Impact of maintenance strategies post-autologous stem cell transplant in patients with newly diagnosed multiple myeloma and high-risk cytogenetic abnormalities Free

Introduction

Outcomes for patients with newly diagnosed multiple myeloma (NDMM) who have high-risk cytogenetic abnormalities (HRCA) are consistently inferior when compared to patients with standard-risk disease, regardless of modern quadruplet induction, autologous stem cell transplantation (ASCT), and maintenance therapy. While the GMMG-CONCEPT and FORTE trials showed benefit with multi-drug maintenance, the optimal choice and duration of maintenance for patients with HRCA after up-front ASCT is still unknown, as there may be greater impacts on quality of life and late toxicities with prolonged treatment. We explored outcomes and maintenance strategies for patients with transplant-eligible NDMM and HRCA at our center.

Methods

We conducted a single center retrospective analysis of patients who received ASCT for NDMM between 2014-2024 and had at least one HRCA at diagnosis or otherwise met 2025 IMWG high-risk criteria. HRCA was defined as ≥1 of the following: del17p, t(4;14), t(14;16), t(14;20), del1p, or gain/amp 1q. Survival outcomes were analyzed by the Kaplan-Meier (KM) method. Progression free survival (PFS) was defined as time from diagnosis to disease progression or death after ASCT. Univariate and multivariate analyses were conducted using a Cox regression model to identify predictors of survival, with number of HRCA, use of CD38 antibody-based induction, year of ASCT, depth of response prior to ASCT, and type of maintenance therapy included as covariates. Maintenance regimens were grouped into 3 categories: immunomodulatory drug (IMiD) or proteasome inhibitor (PI) singlet, PI + IMiD doublet, or CD38 antibody-based maintenance (doublets and triplets).

Results

We identified 147 patients who met study inclusion criteria. 138 did not progress within 3 months of ASCT and were included for further analysis. Median age at the time of ASCT was 65 (range 28-81) and 55.1% were male. 71% identified as White, 9.4% as Asian, and 5.8% as Black. 39.4% of patients had ISS 3 disease and 35.5% had ≥2 HRCA. Patients had the following HRCA distribution: 18.1% del17p (13.8% >20% clonal fraction), 18.8% t(4;14), 11.6% t(14;16), 0.7% t(14;20), 13.0% del1p, and 69.6% gain/amp 1q. 44.2% of patients met 2025 IMWG high-risk criteria. 65 patients (47.1%) received CD38 antibody-based induction. 77.5% had at least a VGPR (44.2% VGPR and 33.3% CR/sCR) prior to ASCT. 74 patients had their measurable residual disease (MRD) status evaluated at 10^-6 post-ASCT, of whom 37.8% achieved MRD negativity. 29% received 1 drug maintenance, 42.8% received 2 drugs, and 27.5% received ≥3 drugs. 74 patients (53.6%) received an anti-CD38 antibody as part of their maintenance, of whom 60 also received CD38 antibody-based induction. Those who met 2025 IMWG high-risk criteria were more likely to receive ≥2 maintenance drugs (OR 2.90, p=0.009).

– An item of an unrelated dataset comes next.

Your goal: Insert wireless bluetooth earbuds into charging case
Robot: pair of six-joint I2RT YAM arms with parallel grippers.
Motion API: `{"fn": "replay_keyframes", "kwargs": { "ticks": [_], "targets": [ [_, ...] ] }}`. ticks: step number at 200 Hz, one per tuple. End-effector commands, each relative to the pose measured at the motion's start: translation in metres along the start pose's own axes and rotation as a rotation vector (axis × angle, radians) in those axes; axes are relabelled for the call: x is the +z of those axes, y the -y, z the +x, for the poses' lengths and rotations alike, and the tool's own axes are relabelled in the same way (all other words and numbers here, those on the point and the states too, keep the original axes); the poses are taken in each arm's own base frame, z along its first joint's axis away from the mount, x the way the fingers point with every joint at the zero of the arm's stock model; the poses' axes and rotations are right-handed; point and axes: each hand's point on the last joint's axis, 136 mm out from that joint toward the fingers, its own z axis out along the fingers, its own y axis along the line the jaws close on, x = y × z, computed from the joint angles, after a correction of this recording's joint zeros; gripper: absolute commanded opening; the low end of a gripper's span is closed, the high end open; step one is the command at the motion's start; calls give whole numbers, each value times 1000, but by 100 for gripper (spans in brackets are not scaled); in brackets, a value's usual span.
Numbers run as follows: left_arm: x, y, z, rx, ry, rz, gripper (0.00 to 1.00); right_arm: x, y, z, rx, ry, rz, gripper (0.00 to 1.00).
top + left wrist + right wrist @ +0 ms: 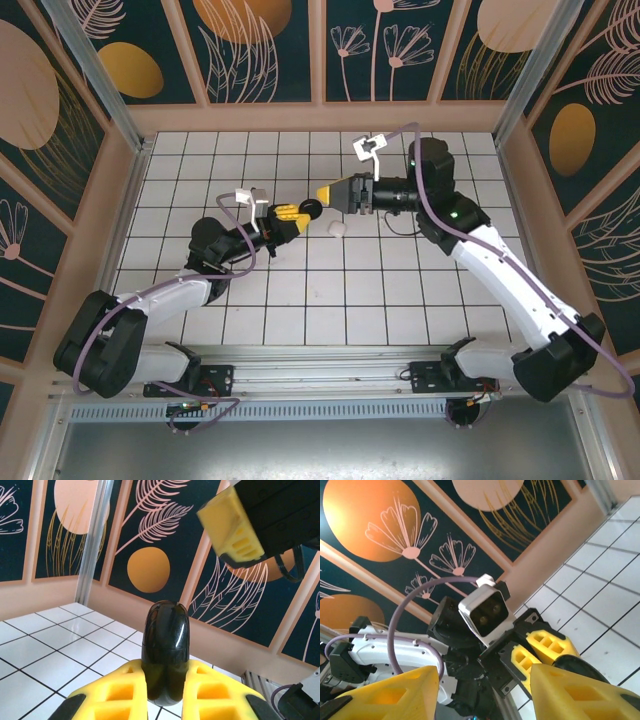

The median duration of maintenance therapy by KM was 33 months (range 0-115). Among the 64 patients (46.4%) who stopped maintenance therapy during follow-up, reasons for discontinuation included: progressive disease (65.6%), drug intolerance (20.3%), medical comorbidities (7.8%), and sustained remission (6.3%). At a median follow-up duration of 37 months, 3-year PFS was 77.8% (95% CI 69-84). Median overall survival (OS) was not reached with an estimated 5-year OS of 82%. On multivariate analysis, both lower pre-ASCT disease burden (≥VGPR) (HR 0.43, 95% CI 0.23-0.81, p=0.01) and CD38 antibody-based induction (HR 0.32, 95% CI 0.11-0.88, p=0.03) were associated with greater PFS. After adjusting for induction regimen and number of HRCA, there was no difference in PFS or OS between different maintenance strategies. In patients without progression at 24 months post-ASCT, continuation of maintenance therapy beyond two years was associated with improved PFS (HR 0.34, p=0.005) and OS (HR 0.25, p=0.05).

Conclusion

Among patients with NDMM and HRCA, CD38 antibody-based induction and depth of response prior to ASCT was associated with improved PFS, suggesting there may be potential utility in intensifying responses before transplant. Doublet and triplet maintenance strategies could not overcome disease characteristics in this cohort of high-risk patients. Although longer duration of maintenance (≥24 months) improved survival, high rates of disease progression highlight a need for novel maintenance strategies. Additional prospective studies are warranted to determine ideal choice and duration of maintenance therapy for high-risk patients.